1. What did you think of this chapter when you first read it? What do you think of it know?

I liked it well enough. It just didn´t prepare me for how good the rest of the book was going to be. When people say that, at first, they thought that the book was going to be about the fight with the others, I still think they are right. The wars and intrigues of the greenlands are just a prologue to the war against the others, and to establish the lay of the land, before theyre invasion. But what a Prologue! Oboy!

2. Who was your favorite character? Least favorite? Did you even like any of them?

At first i liked Gared and Will, and disliked Royce for being a arrogant snob, who want listen to the advice of his more experienced men, and are thereby leading them into trouble. But he grows on me when he makes the observation that the wildlings can´t have frozen to dead because the wall is weaping indicating "mild" weather. And on the reresdes it dawns on me that in the start you only dislike Royce because you se him through Gareds eyes, and Gared dislike him. But theyre aren´t really any black and white characters, but only grey as GRRM likes to point out. Later in the book we see the world through the eyes of some of the characters that whe figured "evil" earlier, and find that we can follow theyre reasoning for there actions and even kind of like them. That element of the grey character is allready introduced in the prologue IMO.

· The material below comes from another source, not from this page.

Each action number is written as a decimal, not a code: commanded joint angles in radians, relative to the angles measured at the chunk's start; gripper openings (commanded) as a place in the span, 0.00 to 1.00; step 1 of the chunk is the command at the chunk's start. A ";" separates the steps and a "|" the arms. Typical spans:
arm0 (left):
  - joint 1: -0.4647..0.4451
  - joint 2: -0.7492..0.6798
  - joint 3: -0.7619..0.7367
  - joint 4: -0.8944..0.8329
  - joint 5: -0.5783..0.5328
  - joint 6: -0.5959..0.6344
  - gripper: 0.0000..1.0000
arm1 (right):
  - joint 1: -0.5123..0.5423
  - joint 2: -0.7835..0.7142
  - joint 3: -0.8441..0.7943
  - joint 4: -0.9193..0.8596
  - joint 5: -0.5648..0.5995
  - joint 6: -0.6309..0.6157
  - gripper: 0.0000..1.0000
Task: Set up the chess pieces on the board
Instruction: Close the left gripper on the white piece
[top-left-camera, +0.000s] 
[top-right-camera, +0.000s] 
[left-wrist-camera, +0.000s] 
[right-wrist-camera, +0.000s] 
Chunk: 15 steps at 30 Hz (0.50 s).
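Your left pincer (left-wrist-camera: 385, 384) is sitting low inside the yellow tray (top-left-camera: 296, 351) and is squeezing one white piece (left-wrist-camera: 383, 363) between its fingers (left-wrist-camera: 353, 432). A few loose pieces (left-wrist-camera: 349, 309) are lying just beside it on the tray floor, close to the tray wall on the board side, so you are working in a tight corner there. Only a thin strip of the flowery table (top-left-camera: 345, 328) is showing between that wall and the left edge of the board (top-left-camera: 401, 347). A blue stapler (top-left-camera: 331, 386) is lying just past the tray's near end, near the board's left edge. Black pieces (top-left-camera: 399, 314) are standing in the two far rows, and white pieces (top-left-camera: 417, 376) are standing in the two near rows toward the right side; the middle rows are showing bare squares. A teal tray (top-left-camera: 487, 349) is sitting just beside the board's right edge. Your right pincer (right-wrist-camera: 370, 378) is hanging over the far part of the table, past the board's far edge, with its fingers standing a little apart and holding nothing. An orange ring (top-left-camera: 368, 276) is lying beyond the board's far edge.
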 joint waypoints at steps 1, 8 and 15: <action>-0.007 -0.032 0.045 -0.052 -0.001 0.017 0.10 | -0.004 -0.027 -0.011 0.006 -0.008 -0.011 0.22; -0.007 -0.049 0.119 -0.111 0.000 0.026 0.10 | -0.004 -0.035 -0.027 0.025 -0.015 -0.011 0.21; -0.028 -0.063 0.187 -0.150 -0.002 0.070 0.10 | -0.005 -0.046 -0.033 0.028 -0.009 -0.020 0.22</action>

3. What did you think about GRRM introducing the others in the first chapter of the series? Makes you think maybe they are the most important?

As i stated above, i still think the war aginst the others is the central plotline, and the series will end with a battle against the others. But the preparation for the war against the others are the thing that takes the main space in the series. Like the journey is the main thing in the lord of the rings preparing the different members of the fellowship for the fight against sauron, the war sets the background and developement for the different heroes in the war agains the others. Jon is put in his position as LC of the NW, with Sam as his measter. Bran is on the way to learn some otherkicking magic from the 3EC. Arya is off for here assassin training. Dany has her dragons, and Tyrion are on the way to join here. Jaimes has meet Brienne, and she has IMO started the surfacing of some of his better character traits. Sansa has had a likewise effect on the Hound.

4. Any foreshadowing you noticed? Symbolism? Good quotes?

I liked the way they talked about the wall as weaping. That is kind of a cool frase.

I re-read AGOT a few months ago. Something I bring up for the first chapter is how the Others look at Raymar's sword. Here is the quote:

He[Waymar] lifted his sword high over his head, defiant.

...

The Other halted. Will saw its eyes; blue, deeper and bluer than any human eyes, a blue that burned like ice. They fixed on the longsword tembling on high, watched the moonlight running cold along the metal. For a heartbeat he dared to hope.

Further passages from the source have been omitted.